AI may soon replace human actors. Advanced computer algorithms and AI can already produce a realistic human face indistinguishable from a real human face. Soon, AI will be able to create live-action movies and television, using “human” composite AI actors who look exactly like our favorite stars of yesteryear, plus some we haven’t even imagined yet. Human actors may be relegated to a sort-of stage-actor role; a niche for people who didn’t think movies were an improvement over the theatre.

AI may also replace attorneys.

Theoretically, an AI supercomputer, with all its vast processing power and ability to analyze vast amounts of data, would be far superior to a human lawyer. A human being, whatever they score on the bar, can have- at best- a passing familiarity with most major points of law and legal precedents, plus a few areas of legal specialty, if they’re good.

John Q. Public, Esq. can never process every conceivable scrap of data which might be pertinent to a defendant’s case, or the state’s attempt to prove murder one- an AI can.

Already, China has created the world’s first AI prosecutor. Based in Shanghai, the system has been taught to identify the area’s eight most common crimes and charge defendants accordingly: Credit card fraud, gambling, reckless driving, intentional assault, obstructing an officer, theft, fraud, and political dissent.

An AI program called “System 206”- esquire, presumably- has already been helping Chinese authorities analyze data in the pursuit of criminal justice cases for some time. System 206 was mostly passive, however, without the ability to charge defendants or suggest sentences.

The new AI prosecutor can do all that and much more.

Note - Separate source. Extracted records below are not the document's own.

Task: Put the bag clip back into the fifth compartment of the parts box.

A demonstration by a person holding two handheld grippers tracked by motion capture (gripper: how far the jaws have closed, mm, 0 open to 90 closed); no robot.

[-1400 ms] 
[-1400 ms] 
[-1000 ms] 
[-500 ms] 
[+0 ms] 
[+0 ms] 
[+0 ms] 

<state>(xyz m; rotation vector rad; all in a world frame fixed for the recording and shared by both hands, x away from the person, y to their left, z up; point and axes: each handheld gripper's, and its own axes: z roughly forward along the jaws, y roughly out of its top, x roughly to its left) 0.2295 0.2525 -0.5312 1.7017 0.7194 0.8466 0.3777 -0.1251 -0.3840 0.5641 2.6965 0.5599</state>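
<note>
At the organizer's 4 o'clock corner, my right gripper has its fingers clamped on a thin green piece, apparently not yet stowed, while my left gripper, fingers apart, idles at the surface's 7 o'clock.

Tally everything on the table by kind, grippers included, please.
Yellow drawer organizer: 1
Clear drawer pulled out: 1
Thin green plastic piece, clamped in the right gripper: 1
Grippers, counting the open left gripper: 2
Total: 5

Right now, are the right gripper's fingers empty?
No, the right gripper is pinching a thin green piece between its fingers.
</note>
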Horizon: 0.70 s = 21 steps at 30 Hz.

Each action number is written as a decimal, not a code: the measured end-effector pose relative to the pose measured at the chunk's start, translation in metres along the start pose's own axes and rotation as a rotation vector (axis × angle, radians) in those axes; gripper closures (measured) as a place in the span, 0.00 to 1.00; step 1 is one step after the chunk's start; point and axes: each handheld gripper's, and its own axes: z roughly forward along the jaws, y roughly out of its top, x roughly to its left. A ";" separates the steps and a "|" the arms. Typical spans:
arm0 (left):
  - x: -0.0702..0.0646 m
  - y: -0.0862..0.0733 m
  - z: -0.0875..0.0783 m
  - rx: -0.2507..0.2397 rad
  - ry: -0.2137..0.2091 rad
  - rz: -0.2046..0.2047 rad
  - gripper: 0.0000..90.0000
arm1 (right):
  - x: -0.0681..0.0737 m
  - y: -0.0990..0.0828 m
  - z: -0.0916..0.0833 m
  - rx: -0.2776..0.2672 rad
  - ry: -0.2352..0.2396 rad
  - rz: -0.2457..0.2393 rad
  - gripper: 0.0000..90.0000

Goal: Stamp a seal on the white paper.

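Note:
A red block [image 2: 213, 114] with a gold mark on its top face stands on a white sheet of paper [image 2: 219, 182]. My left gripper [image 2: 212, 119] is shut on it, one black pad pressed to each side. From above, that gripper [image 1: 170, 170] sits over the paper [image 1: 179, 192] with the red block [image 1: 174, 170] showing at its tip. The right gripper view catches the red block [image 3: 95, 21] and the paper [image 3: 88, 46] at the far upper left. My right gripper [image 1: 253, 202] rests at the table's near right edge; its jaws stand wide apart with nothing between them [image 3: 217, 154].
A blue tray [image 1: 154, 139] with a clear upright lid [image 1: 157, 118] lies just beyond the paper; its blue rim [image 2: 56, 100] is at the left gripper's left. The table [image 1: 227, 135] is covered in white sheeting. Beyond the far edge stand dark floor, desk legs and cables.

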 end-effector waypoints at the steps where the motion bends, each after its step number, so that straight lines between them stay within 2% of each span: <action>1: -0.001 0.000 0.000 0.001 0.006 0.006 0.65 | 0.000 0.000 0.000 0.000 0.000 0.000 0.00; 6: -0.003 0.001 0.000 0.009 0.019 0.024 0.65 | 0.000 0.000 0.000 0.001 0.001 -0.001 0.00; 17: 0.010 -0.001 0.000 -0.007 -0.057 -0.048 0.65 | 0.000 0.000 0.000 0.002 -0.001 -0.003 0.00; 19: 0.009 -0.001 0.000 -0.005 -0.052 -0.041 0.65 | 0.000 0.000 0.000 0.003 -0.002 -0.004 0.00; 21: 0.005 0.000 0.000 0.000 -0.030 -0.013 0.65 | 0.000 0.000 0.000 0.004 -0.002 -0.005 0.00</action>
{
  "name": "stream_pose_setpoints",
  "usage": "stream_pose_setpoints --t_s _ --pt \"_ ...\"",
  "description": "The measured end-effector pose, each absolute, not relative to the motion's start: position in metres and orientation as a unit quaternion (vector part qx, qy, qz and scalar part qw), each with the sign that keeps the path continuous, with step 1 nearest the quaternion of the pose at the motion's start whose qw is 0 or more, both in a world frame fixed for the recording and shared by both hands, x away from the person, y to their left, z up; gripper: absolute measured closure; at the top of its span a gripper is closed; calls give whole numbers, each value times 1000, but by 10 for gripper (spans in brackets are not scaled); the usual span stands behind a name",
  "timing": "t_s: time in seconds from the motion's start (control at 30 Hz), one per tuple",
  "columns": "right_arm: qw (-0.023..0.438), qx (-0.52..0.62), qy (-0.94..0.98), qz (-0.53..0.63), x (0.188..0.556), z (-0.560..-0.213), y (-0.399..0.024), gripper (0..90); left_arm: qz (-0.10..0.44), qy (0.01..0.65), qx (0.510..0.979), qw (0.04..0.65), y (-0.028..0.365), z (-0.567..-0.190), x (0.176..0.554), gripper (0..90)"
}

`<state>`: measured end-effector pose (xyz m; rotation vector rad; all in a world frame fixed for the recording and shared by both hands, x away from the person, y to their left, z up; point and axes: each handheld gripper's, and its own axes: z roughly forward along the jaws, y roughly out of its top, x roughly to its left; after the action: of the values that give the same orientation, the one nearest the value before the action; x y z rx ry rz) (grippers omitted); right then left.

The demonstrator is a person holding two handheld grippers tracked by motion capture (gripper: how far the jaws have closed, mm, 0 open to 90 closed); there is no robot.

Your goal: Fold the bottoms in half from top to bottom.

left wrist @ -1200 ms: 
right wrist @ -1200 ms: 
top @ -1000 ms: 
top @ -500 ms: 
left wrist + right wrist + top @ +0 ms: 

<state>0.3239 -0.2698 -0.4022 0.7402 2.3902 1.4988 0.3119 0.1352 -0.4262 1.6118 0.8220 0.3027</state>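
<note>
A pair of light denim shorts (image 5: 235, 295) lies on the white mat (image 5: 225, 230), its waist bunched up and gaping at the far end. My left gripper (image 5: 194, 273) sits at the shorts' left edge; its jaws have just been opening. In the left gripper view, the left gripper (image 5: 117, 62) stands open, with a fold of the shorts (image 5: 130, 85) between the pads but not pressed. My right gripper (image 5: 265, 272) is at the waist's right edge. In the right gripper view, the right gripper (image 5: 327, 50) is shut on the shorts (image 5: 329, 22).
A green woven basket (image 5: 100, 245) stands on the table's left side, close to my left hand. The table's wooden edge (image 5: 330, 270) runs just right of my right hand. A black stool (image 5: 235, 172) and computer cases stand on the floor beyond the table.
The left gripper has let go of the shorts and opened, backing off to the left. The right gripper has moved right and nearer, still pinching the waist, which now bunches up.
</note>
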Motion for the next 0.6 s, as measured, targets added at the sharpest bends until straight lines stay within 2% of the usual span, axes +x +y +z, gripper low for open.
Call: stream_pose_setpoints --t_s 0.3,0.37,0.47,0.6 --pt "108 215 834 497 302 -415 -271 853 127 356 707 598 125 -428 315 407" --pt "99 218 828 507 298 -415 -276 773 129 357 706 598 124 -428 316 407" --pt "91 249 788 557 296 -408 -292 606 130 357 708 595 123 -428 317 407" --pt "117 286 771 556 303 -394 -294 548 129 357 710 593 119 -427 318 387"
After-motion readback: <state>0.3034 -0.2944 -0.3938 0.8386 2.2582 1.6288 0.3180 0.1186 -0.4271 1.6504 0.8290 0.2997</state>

It even has the ability to analyze human language in conversations entered into evidence.

While Chinese researchers have given their project a 97% accuracy score, human rights organizations worldwide have certain doubts about computers that can put people in prison.

To say nothing of a computer than can put people in jail for political dissent.

In the West, the U.S. is struggling with an exceptionally challenging staffing shortage, in a very critical area, which is leading to an explosion of violent and property crime.

Law enforcement agencies, from the local level and up, are having trouble filling their staff rosters. The idea that we might someday see an automation of even those types of jobs is becoming more and more of a possibility.

While the media doomsayers interpret dark portends around every corner, the threats to humanity’s future are likely to be just as unexpected as the threats of the past have been.

Automation, which was already likely to be a lodestar in the new modern economy, has been wildly accelerated by COVID-19 and no one, from Andrew Yang to Xi Jinping, knows how it might end up.